**Exercise brief**.
Every line with the string "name" must be copied from the entries below.

[Records from a dataset]
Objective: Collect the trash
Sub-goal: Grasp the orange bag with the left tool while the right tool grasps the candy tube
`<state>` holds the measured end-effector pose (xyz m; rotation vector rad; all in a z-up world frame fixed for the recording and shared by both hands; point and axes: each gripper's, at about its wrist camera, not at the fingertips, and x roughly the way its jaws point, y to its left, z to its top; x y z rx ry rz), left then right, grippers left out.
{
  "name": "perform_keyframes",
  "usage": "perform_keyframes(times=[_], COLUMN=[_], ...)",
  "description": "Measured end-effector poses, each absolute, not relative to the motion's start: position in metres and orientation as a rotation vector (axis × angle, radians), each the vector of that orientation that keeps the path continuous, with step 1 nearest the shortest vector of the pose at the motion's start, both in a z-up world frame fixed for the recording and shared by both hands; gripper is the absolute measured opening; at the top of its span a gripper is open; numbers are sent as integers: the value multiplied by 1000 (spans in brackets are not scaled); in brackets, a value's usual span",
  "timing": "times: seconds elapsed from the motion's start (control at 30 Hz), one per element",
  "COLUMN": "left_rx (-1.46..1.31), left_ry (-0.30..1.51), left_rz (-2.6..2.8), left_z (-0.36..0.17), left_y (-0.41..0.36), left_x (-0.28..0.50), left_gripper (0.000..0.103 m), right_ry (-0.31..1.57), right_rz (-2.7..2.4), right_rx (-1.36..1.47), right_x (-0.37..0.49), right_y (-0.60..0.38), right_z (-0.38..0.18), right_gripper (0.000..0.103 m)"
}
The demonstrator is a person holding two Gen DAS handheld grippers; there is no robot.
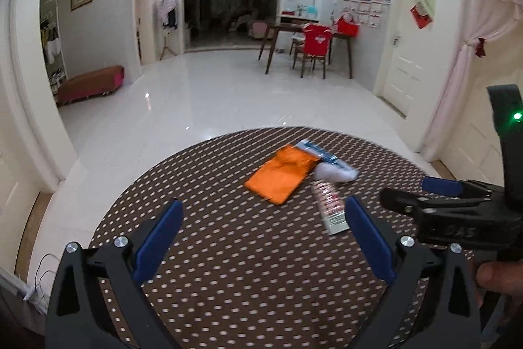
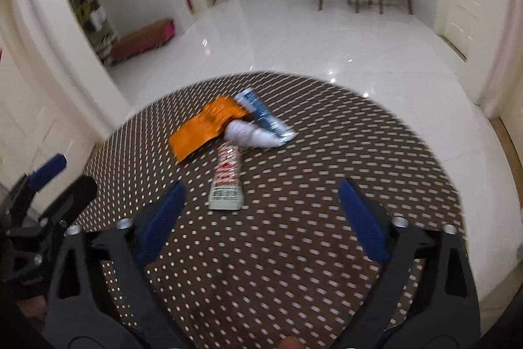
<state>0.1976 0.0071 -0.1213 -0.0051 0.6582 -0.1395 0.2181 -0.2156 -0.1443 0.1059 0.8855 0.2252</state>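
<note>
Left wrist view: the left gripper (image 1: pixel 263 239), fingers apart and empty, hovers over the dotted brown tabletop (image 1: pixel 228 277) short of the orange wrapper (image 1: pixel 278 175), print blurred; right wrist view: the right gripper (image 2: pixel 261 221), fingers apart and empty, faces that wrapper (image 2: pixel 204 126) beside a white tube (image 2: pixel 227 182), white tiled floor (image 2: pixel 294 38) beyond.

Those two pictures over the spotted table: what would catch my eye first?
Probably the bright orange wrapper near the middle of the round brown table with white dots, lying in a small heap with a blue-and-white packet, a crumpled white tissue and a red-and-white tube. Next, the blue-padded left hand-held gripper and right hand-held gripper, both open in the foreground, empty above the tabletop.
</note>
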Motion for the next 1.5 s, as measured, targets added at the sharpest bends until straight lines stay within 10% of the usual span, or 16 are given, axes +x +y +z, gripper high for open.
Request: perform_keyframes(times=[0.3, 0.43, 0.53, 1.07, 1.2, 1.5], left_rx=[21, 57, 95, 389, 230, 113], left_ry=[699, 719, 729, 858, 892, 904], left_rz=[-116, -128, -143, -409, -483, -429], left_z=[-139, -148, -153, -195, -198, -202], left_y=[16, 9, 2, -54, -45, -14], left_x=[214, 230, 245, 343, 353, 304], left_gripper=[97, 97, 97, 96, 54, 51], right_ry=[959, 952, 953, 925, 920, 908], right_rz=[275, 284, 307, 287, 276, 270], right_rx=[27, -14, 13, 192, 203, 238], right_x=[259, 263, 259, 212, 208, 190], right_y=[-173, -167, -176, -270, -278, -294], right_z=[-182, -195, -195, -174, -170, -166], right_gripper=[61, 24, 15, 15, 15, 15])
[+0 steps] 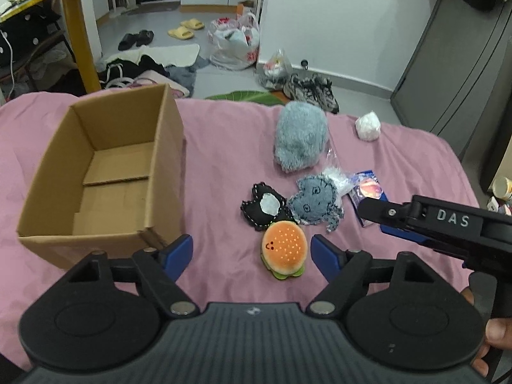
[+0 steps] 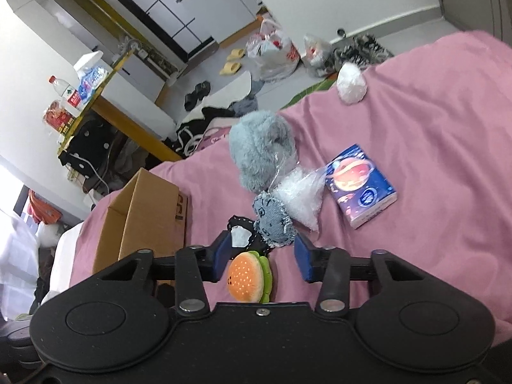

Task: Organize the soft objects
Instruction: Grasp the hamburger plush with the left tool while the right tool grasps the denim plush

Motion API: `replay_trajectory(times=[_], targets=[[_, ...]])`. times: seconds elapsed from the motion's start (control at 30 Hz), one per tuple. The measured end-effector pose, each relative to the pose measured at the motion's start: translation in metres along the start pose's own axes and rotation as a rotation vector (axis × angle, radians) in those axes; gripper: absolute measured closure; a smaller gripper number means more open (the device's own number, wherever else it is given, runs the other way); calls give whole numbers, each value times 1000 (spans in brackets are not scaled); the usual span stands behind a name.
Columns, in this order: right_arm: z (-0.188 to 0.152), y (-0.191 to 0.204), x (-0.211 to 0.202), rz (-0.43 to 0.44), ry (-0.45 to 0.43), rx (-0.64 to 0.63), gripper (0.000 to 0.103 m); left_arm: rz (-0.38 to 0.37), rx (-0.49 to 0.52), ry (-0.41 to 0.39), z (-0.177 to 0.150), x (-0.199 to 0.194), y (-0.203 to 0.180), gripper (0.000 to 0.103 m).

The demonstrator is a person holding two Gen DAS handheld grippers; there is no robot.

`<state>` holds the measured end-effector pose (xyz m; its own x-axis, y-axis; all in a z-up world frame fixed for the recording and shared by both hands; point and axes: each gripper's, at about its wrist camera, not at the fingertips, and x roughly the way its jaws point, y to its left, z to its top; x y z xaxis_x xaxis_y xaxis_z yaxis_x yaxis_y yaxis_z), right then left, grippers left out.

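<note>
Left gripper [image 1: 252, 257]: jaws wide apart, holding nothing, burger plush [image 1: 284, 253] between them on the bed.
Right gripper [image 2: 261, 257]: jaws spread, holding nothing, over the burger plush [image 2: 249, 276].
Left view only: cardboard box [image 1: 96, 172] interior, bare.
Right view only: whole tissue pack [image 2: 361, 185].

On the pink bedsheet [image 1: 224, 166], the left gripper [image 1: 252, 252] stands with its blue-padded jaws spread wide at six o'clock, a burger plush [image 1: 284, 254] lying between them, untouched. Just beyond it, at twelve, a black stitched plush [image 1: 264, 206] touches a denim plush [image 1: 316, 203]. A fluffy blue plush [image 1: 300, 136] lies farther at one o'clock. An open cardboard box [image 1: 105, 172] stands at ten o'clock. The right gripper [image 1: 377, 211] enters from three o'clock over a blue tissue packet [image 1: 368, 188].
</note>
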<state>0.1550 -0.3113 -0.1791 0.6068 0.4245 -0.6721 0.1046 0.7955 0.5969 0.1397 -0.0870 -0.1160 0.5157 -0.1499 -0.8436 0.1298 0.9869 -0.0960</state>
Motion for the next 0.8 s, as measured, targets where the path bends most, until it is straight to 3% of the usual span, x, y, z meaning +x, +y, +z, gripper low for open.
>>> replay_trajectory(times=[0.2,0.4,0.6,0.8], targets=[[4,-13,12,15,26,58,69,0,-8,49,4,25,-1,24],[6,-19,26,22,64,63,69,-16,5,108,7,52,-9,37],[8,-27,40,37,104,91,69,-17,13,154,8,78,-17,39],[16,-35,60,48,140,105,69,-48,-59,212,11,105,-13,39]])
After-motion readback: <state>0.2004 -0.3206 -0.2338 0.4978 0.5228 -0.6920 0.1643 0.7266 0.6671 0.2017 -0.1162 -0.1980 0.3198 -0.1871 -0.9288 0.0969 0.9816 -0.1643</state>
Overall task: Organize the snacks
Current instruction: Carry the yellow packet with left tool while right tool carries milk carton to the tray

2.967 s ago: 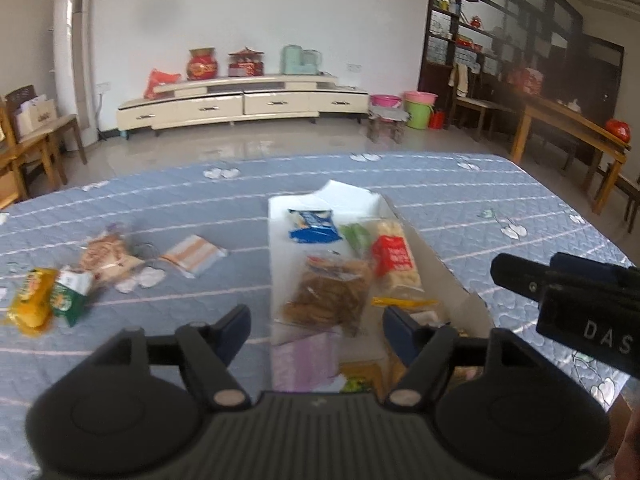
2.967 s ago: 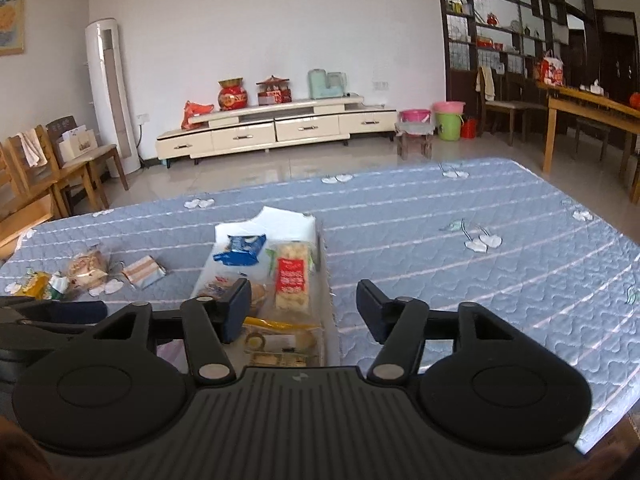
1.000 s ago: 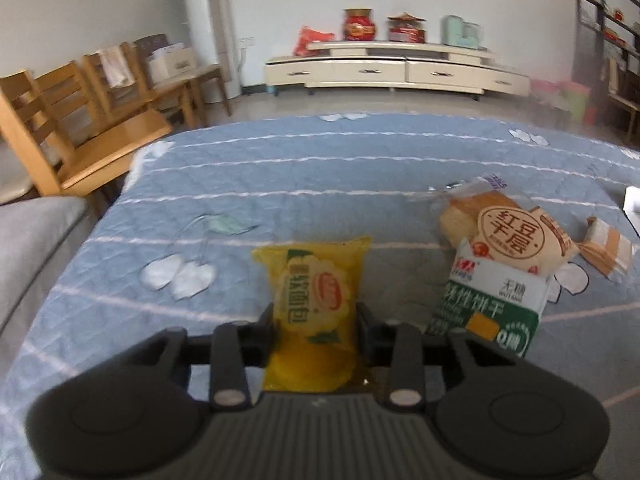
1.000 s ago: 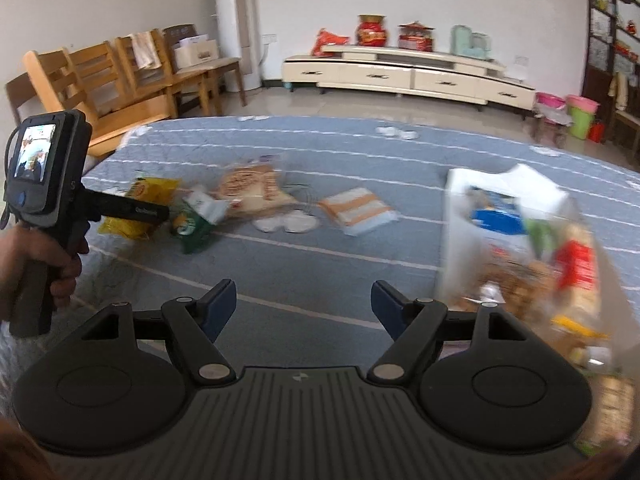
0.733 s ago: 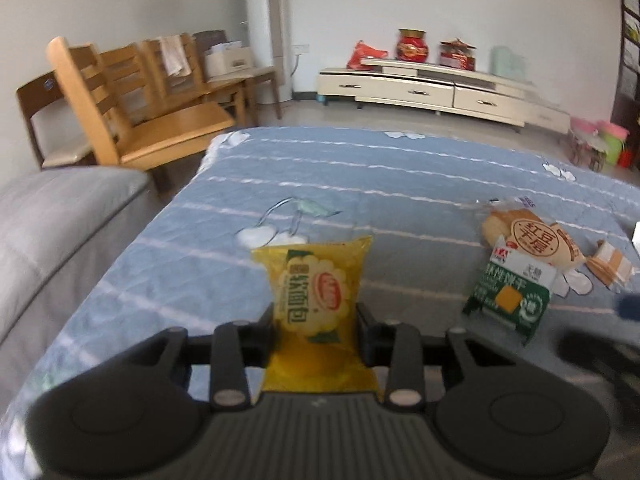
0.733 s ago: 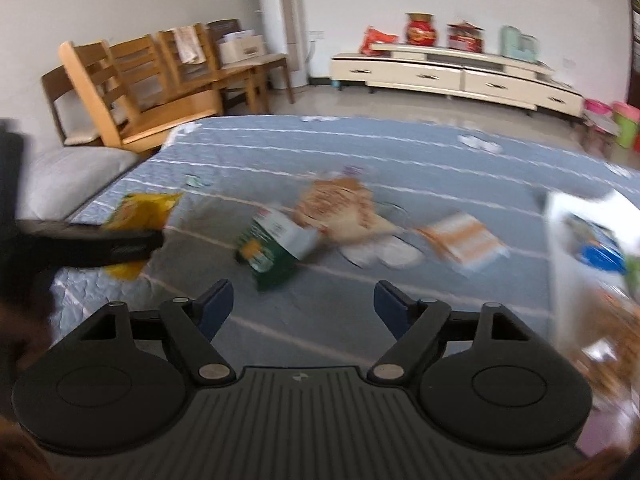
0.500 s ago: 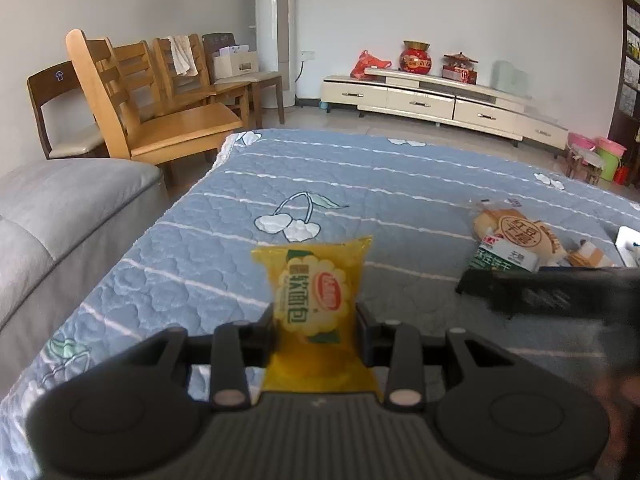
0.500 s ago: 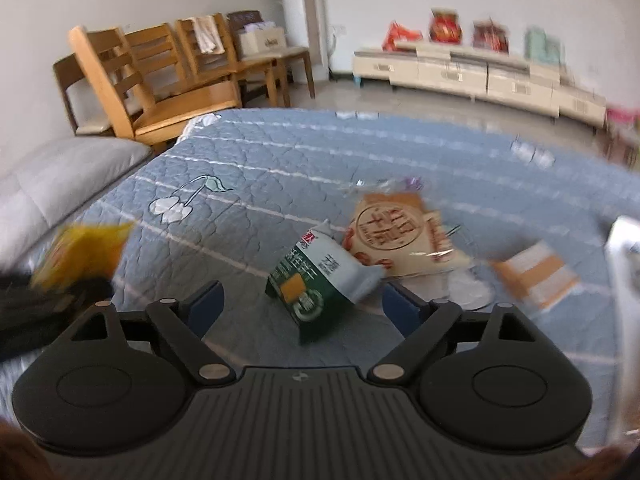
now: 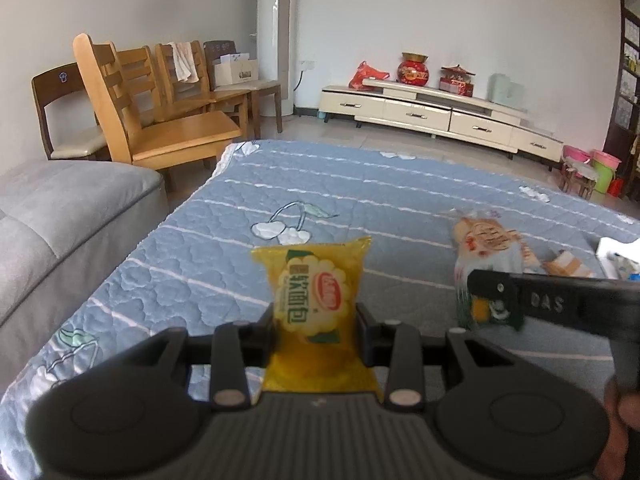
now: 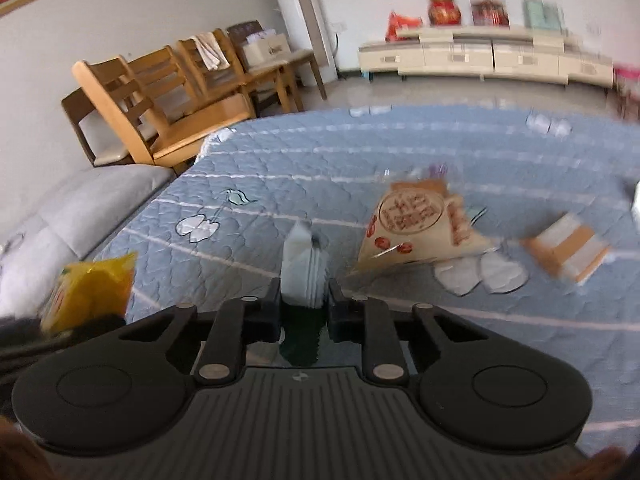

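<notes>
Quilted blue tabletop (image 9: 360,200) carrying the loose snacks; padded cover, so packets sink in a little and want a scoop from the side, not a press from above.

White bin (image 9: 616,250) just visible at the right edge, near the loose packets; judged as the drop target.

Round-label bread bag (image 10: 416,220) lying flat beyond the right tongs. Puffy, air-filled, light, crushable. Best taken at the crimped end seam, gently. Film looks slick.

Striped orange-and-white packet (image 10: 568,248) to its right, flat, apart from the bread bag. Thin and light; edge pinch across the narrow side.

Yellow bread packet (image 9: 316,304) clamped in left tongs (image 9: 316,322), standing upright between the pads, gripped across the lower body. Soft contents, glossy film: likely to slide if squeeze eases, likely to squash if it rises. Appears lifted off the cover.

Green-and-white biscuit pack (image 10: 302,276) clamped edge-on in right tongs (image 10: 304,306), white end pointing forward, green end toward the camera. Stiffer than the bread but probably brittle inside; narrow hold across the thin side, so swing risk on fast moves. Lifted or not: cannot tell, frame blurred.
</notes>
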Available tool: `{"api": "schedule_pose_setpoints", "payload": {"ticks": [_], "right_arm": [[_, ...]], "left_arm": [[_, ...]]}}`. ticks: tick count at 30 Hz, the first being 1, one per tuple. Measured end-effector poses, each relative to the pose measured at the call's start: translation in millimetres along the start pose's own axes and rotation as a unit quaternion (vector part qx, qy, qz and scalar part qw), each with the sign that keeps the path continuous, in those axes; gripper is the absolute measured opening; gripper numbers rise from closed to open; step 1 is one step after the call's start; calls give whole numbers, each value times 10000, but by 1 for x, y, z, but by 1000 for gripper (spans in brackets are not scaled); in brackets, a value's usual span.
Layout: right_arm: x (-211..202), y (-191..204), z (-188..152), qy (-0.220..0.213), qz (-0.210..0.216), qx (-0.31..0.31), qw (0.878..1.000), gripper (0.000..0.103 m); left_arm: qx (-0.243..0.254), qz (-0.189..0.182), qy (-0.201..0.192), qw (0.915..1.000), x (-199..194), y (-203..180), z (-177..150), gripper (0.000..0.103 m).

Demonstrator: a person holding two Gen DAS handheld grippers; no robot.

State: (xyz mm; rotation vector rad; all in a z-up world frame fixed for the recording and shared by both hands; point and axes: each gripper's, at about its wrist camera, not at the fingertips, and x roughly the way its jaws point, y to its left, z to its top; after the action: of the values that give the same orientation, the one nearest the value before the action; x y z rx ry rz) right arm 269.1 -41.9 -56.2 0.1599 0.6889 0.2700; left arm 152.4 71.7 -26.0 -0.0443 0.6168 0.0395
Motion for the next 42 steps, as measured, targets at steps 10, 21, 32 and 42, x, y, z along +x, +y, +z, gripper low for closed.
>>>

**Response**.
  "name": "perform_keyframes",
Motion API: `replay_trajectory(times=[_], targets=[[_, ...]])`. times: seconds elapsed from the motion's start (control at 30 Hz), one per tuple. The measured end-effector pose, each relative to the pose measured at the motion's start: translation in metres along the start pose's own axes and rotation as a rotation vector (axis × angle, radians) in those axes; gripper: absolute measured closure; a smaller gripper number means more open (the device's own number, wherever else it is given, runs the other way); calls give whole numbers, each value times 1000 (spans in brackets are not scaled); the usual span stands behind a name.

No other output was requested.